[Exercise description]:
Write the entries out exactly, with the final line being the one containing "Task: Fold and".

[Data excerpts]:
--------------------------------------------------

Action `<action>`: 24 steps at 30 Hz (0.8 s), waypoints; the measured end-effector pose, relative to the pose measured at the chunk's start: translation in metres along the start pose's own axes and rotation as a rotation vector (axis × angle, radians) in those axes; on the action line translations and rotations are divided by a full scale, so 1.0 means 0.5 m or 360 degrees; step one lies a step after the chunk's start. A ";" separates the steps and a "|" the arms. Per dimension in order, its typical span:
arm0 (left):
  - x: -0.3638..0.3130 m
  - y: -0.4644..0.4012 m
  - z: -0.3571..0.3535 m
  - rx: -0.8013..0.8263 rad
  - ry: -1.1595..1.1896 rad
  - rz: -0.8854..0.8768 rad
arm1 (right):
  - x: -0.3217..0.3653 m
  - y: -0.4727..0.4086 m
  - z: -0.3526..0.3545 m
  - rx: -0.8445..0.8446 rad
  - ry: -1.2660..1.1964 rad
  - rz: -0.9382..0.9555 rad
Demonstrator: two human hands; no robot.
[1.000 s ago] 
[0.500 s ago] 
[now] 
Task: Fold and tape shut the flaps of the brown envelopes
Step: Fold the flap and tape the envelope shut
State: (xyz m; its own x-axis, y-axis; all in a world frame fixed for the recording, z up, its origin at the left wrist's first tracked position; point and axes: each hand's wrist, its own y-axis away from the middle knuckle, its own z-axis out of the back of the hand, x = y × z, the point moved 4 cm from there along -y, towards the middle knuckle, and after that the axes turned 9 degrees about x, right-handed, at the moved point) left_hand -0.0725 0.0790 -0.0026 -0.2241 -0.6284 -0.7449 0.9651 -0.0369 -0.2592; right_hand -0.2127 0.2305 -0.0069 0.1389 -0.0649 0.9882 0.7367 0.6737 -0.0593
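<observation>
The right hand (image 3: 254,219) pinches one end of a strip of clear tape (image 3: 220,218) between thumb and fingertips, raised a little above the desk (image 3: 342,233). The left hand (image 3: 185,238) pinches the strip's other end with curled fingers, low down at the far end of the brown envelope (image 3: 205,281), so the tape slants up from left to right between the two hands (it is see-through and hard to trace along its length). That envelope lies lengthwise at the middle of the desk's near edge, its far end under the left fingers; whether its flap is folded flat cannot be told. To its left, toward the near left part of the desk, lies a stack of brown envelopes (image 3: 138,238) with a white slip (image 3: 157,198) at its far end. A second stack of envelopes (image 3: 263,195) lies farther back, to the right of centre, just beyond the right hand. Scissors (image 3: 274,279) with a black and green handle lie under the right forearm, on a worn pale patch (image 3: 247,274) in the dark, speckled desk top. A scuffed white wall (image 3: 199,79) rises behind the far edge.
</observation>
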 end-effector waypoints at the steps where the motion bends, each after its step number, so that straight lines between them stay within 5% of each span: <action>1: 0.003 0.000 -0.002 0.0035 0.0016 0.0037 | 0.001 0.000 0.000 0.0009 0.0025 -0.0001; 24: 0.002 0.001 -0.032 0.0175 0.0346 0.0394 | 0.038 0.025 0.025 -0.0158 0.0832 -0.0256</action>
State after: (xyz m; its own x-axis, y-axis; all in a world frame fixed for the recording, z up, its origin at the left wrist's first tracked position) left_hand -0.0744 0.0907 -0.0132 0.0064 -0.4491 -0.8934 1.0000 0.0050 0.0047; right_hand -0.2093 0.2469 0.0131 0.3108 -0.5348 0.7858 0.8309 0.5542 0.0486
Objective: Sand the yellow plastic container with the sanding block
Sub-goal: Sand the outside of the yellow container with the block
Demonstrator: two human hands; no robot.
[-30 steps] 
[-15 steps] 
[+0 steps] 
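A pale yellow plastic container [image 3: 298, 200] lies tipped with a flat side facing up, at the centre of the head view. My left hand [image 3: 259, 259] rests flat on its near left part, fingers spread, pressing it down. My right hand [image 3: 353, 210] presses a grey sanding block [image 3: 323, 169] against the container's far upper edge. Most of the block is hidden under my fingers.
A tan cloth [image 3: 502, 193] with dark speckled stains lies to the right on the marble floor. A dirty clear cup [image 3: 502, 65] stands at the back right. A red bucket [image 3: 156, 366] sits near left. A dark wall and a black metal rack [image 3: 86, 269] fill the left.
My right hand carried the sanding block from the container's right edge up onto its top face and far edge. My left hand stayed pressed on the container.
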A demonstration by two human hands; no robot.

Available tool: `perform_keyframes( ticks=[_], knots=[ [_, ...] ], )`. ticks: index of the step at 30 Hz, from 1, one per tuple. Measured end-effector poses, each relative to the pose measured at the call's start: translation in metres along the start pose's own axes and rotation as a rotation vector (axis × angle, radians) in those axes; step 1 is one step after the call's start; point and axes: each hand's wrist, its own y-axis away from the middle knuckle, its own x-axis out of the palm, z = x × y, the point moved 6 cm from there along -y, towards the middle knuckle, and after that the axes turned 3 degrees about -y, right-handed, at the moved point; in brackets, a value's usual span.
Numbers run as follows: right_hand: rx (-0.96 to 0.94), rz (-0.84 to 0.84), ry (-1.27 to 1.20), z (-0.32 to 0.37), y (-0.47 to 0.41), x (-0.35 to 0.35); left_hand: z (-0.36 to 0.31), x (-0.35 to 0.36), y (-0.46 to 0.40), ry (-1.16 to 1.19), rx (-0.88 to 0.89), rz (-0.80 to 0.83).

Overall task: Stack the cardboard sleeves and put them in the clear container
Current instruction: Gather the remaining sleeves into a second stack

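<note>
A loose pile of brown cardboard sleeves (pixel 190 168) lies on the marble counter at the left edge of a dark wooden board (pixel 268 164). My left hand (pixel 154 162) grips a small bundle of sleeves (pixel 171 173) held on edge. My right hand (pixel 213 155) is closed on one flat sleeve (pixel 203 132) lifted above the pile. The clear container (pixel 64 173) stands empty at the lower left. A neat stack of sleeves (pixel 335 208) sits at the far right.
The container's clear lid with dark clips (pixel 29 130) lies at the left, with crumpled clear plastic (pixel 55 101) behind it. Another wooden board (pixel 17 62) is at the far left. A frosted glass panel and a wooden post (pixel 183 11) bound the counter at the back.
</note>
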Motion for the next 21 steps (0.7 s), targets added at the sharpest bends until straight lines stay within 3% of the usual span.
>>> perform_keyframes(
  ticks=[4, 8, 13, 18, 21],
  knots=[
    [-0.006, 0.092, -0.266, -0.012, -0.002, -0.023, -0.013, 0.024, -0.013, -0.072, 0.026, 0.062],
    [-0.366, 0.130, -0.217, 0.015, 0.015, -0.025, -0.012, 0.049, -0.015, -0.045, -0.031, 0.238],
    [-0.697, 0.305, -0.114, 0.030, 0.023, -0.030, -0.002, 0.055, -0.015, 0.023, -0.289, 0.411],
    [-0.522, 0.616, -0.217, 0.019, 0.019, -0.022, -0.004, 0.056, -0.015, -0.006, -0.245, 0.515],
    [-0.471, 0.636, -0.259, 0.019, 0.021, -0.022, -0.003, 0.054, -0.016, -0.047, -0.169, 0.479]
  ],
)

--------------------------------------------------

[The completed task]:
Action `<action>`: 24 steps at 30 Hz (0.8 s), waypoints; the measured end-effector pose, relative to the pose measured at the chunk's start: translation in metres along the start pose's own axes and rotation as a rotation vector (axis × angle, radians) in those axes; on the action line translations and rotations are divided by a full scale, so 1.0 means 0.5 m or 360 degrees; step one lies a step after the chunk's start. A ";" separates the steps and a "|" the arms. Per dimension in order, its typical span:
arm0 (left):
  - x: -0.3638..0.3130 m
  - y: -0.4644..0.4012 m
  - z: -0.3571..0.3535 m
  - rx: -0.8013..0.8263 rad
  - ry: -1.1595..1.1896 rad
  - rz: -0.8854..0.8768 rad
arm1 (right):
  - x: -0.3217..0.3653 m
  - y: -0.4727..0.4086 m
  - z: -0.3526..0.3545 m
  - rx: -0.8445..0.8446 rad
  - ry: -1.2660..1.1964 rad
  - rz: -0.9382..0.9555 rad
Demonstrator: two human hands; no robot.
[1.000 s ago] 
[0.500 s ago] 
[now] 
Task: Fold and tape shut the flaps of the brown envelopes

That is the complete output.